In the material below, some lines may hold the word "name"; state how many do, giving only the number.

━━━━━━━━━━━━━━━━━━━━

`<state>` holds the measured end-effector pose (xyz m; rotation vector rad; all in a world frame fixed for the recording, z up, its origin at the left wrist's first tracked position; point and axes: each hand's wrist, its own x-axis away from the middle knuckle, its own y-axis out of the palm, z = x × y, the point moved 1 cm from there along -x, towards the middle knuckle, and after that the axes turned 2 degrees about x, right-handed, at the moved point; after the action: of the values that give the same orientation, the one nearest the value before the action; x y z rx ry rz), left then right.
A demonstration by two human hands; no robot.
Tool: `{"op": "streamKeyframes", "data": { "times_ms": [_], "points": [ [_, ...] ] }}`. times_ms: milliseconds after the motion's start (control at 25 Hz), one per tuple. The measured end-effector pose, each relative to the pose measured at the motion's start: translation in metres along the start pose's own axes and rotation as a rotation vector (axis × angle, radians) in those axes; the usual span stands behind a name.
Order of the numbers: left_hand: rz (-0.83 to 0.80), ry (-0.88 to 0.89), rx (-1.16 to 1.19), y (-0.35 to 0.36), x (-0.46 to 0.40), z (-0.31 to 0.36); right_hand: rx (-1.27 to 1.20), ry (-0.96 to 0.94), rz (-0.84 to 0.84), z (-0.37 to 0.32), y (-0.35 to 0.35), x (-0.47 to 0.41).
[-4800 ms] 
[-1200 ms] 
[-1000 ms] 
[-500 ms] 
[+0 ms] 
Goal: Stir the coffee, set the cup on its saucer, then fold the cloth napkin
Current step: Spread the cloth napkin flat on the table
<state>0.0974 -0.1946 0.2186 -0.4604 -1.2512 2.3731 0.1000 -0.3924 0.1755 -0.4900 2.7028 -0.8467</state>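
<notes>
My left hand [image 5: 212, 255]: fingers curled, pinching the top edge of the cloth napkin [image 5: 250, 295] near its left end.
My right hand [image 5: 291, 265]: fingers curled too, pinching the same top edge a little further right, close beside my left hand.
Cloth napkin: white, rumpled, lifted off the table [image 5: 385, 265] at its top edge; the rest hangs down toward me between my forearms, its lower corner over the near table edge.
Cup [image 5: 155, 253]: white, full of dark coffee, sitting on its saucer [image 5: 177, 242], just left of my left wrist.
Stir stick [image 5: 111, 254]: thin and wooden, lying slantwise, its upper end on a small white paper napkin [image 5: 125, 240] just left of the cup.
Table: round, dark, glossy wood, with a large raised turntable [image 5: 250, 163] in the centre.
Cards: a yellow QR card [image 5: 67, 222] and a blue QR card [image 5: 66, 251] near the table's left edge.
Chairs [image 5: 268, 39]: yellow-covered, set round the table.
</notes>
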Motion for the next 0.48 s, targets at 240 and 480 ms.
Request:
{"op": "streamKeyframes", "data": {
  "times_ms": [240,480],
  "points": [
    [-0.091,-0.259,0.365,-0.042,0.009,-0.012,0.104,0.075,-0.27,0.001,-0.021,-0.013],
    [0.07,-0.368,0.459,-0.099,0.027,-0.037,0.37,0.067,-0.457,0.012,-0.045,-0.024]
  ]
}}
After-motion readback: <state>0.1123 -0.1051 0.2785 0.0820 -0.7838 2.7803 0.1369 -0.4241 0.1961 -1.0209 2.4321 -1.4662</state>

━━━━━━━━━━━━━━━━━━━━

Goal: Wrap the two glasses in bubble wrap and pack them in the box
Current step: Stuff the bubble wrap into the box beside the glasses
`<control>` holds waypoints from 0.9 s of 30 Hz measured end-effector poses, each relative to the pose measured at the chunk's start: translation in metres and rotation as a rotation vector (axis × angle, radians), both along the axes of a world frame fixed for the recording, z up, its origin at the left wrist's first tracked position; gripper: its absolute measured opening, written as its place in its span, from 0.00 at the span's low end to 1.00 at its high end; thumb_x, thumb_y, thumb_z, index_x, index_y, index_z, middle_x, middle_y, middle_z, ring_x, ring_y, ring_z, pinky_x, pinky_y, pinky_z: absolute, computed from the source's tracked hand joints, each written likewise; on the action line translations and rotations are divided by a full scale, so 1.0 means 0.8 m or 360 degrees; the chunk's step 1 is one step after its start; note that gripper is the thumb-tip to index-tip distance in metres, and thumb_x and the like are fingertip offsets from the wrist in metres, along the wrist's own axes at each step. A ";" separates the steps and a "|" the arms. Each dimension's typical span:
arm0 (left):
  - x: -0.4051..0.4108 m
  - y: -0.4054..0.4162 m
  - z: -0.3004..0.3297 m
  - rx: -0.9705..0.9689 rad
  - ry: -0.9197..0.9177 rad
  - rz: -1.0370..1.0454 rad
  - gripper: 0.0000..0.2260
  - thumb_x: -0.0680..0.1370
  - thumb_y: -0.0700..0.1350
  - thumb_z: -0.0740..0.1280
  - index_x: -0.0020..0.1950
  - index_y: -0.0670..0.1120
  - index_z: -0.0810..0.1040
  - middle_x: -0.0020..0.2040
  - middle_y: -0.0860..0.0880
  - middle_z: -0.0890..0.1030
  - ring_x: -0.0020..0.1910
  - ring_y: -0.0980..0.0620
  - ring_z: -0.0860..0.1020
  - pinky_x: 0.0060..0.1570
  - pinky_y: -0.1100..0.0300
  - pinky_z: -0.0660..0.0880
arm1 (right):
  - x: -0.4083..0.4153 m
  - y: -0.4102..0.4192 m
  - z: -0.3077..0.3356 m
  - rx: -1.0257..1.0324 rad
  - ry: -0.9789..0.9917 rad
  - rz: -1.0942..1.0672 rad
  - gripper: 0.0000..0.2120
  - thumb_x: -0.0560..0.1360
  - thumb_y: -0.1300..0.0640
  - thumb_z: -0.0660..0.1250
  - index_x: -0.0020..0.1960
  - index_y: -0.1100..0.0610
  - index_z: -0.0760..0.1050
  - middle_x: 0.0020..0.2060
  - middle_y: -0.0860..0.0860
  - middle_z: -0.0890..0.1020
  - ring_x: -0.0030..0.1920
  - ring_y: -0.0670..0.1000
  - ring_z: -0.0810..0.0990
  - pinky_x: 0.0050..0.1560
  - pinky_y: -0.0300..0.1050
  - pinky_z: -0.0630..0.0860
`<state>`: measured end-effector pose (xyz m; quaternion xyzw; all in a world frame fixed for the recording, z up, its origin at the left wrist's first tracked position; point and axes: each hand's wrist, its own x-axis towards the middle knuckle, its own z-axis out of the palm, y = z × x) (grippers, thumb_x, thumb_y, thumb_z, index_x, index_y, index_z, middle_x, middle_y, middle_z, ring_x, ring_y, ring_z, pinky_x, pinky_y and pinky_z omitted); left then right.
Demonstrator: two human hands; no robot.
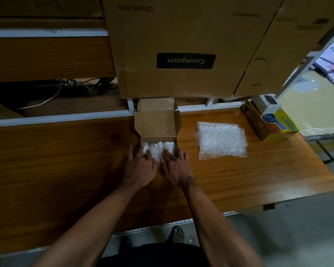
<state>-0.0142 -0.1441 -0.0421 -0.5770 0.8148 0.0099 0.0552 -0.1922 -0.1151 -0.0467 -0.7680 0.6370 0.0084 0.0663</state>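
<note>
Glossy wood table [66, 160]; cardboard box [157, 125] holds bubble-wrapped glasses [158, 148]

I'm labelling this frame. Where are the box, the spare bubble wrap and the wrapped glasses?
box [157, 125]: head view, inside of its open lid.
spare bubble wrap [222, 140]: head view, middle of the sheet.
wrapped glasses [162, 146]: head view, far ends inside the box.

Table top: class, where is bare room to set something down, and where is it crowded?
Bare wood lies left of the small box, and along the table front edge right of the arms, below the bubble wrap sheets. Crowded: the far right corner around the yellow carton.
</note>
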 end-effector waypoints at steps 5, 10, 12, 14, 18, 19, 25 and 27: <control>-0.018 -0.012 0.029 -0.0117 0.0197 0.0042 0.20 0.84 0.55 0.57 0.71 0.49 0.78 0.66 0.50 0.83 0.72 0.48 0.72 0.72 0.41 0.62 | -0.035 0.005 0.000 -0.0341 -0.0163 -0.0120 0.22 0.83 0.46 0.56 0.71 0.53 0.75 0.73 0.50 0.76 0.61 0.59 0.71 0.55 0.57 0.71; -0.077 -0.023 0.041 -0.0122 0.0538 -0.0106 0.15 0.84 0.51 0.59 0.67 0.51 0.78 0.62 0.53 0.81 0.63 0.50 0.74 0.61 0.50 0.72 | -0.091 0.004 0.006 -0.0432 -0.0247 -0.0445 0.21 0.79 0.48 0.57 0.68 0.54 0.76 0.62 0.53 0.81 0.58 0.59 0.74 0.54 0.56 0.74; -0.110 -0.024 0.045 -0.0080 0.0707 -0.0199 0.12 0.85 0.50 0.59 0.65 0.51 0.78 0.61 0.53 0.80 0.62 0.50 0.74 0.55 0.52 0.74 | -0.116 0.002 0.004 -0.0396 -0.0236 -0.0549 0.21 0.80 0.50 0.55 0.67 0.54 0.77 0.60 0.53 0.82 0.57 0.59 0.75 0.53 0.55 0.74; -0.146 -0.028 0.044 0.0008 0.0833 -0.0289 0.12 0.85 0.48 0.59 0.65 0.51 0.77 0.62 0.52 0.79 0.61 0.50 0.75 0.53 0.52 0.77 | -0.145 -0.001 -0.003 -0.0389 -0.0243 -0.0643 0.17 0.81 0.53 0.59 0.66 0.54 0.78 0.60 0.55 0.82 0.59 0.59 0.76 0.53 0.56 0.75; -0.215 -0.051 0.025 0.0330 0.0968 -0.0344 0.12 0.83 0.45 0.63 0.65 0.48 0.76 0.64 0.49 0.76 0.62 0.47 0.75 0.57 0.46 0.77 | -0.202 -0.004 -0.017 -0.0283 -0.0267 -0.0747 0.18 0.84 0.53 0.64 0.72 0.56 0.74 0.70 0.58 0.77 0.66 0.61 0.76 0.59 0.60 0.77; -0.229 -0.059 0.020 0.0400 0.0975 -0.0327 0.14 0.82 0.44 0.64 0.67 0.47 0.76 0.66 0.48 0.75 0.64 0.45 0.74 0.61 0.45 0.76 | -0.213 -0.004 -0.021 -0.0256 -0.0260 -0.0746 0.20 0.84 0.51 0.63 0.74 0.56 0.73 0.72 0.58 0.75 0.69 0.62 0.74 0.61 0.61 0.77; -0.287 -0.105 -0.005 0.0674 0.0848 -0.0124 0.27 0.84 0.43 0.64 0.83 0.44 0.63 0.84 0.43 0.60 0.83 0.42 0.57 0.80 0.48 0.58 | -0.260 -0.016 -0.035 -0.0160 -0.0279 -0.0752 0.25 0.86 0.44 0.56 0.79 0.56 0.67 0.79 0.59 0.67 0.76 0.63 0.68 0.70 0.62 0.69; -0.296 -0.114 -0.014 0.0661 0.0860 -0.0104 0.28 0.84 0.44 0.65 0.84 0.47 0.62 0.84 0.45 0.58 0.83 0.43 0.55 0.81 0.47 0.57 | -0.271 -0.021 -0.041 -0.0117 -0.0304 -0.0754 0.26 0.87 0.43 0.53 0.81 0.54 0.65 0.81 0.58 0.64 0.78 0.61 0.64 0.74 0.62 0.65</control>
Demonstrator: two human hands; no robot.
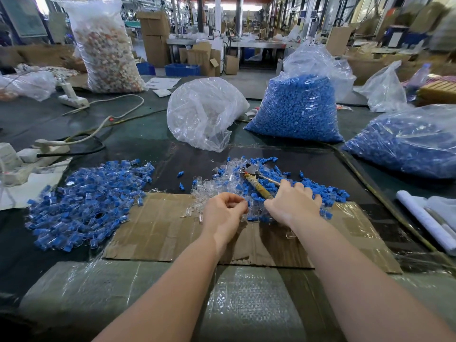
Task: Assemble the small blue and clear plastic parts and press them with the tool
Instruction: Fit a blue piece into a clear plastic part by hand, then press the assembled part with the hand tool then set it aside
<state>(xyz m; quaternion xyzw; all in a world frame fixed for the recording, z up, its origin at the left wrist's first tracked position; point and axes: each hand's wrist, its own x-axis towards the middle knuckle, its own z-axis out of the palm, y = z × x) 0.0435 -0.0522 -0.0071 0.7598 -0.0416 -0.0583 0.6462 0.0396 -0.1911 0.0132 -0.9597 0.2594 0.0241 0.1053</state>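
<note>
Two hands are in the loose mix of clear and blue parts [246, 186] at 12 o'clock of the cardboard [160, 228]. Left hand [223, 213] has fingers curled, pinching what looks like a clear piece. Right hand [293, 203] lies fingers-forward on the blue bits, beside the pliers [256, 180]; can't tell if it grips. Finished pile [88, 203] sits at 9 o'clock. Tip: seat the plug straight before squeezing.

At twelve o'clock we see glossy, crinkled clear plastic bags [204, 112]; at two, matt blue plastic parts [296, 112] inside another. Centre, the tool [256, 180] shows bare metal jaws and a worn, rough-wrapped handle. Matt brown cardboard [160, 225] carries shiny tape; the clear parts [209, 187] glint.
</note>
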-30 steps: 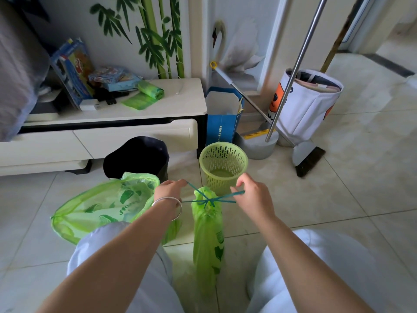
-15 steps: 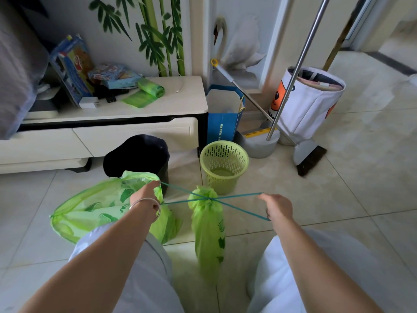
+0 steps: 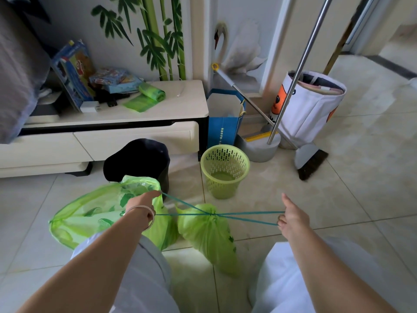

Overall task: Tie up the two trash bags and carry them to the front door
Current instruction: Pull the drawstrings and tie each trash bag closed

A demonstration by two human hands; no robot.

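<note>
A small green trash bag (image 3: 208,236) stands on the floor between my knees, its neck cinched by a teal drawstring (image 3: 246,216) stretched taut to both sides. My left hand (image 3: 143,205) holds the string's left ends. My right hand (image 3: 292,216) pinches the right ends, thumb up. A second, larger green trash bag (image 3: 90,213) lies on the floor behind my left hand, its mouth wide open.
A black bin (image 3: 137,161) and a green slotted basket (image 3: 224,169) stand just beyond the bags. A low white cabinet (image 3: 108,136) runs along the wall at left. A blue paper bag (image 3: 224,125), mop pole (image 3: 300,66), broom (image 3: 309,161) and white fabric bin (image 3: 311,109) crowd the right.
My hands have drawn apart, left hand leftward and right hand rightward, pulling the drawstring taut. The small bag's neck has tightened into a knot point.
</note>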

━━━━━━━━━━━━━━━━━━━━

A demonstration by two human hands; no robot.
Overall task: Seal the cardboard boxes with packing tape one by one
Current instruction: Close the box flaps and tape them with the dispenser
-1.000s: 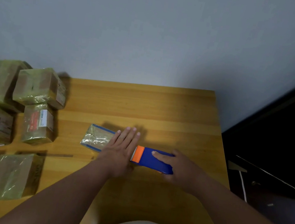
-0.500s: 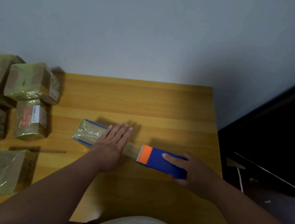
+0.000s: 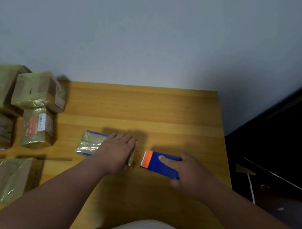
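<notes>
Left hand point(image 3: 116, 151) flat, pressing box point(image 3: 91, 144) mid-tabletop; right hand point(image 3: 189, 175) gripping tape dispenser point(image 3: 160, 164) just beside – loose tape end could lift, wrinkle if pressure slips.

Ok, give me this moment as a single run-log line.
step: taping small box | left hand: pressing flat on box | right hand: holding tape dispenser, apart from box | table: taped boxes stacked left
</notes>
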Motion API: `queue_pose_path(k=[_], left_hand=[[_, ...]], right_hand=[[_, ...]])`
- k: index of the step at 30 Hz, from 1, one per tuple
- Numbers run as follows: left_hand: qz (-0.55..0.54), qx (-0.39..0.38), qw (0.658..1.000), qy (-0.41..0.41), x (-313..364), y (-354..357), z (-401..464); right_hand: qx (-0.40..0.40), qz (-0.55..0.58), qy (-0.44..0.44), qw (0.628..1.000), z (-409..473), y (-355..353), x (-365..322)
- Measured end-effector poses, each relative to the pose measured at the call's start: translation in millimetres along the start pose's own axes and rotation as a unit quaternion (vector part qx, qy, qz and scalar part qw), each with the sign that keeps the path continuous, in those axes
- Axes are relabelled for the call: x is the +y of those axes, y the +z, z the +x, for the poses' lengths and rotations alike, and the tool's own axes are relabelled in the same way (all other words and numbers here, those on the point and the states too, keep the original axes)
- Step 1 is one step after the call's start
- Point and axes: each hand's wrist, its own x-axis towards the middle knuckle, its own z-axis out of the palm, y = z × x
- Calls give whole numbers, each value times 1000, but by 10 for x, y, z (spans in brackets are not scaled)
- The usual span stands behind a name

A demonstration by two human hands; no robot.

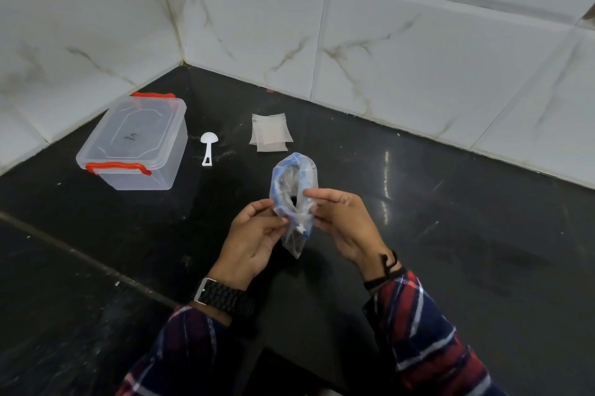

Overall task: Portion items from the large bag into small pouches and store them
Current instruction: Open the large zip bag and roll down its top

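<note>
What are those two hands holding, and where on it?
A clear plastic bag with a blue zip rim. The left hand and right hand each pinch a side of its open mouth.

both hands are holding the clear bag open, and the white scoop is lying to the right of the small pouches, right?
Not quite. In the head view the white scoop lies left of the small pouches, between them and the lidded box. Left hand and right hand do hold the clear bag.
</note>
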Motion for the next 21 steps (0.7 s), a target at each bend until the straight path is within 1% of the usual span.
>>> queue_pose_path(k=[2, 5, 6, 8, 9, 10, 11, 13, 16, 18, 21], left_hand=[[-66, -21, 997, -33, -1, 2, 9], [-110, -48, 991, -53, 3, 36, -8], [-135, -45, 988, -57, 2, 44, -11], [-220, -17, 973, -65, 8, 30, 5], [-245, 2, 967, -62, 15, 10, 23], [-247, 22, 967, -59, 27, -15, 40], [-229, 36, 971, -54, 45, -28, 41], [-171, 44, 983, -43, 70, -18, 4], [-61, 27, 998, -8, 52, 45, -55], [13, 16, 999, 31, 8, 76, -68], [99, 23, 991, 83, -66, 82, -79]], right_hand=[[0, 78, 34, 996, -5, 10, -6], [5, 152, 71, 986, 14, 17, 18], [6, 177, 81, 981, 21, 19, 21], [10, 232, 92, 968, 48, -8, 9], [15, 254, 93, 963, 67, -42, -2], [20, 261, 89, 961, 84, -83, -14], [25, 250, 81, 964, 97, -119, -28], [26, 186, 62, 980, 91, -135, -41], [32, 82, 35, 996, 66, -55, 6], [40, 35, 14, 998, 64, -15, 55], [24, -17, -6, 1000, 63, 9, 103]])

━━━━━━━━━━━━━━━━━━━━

_Answer box_
2